Diagrammatic Presentation of Data

The diagrammatic presentation of data gives an immediate understanding of the real situation to be defined by the data in comparison to the tabular presentation of data or textual representations. It translates the highly complex ideas included in numbers into a more concrete and quickly understandable form pretty effectively. Diagrams may be less certain but are much more efficient than tables in displaying the data. There are many kinds of diagrams in general use. Amongst them the significant ones are the following:

(i) Geometric diagram

(ii) Frequency diagram

(iii) Arithmetic line graph

Also check: Meaning and Objective of Tabulation

Basics of Diagrammatic Presentation

Concept of Diagrammatic Presentation

It is a technique of presenting numeric data through pictograms, cartograms, bar diagrams, and pie diagrams. It is the most attractive and appealing way to represent statistical data. Diagrams help in visual comparison and they have a bird’s eye view.
Under pictograms, we use pictures to present data. For example, if we have to show the production of cars, we can draw cars. Suppose the production of cars is 40,000, we can show it by a picture having four cars, where 1 car represents 10,000 units.
Under cartograms, we make use of maps to show the geographical allocation of certain things.
Bar diagrams are rectangular and placed on the same base. Their heights represent the magnitude/value of the variable. The width of all the bars and the gaps between the two bars are kept the same.
Pie diagram is a circle that is subdivided or partitioned to show the proportion of various components of the data.
Out of the given diagrams, only one-dimensional bar diagrams and pie diagrams are there in our scope.

General Guidelines

Title: Every diagram must be given a suitable title which should be small and self-explanatory.

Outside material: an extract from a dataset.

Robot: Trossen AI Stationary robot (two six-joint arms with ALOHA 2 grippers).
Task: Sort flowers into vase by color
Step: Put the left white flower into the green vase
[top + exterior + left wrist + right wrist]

Size: The size of the diagram should be appropriate, i.e., neither too small nor too big.

Paper used: Diagrams are generally prepared on blank paper.

Scale: Under one-dimensional diagrams, especially bar diagrams, the y-axis is more important from the point of view of the decision of scale because we represent magnitude along this axis.

Index: When two or more variables are presented and different types of line/shading patterns are used to distinguish, an index must be given to show their details.

Selection of proper type of diagram: It is very important to select the correct type of diagram to represent data effectively.

Advantages of Diagrammatic Presentation

(1) Diagrams are attractive and impressive: The data presented in the form of diagrams can attract the attention of even a common man.

(2) Easy to remember: (a) Diagrams have a great memorising effect. (b) The picture created in mind by the diagrams last much longer than those created by figures presented through the tabular forms.

(3) Diagrams save time : (a) They present complex mass data in a simplified manner. (b) The data presented in the form of diagrams can be understood by the user very quickly.

(4) Diagrams simplify data: Diagrams are used to represent a huge mass of complex data in a simplified and intelligible form which is easy to understand.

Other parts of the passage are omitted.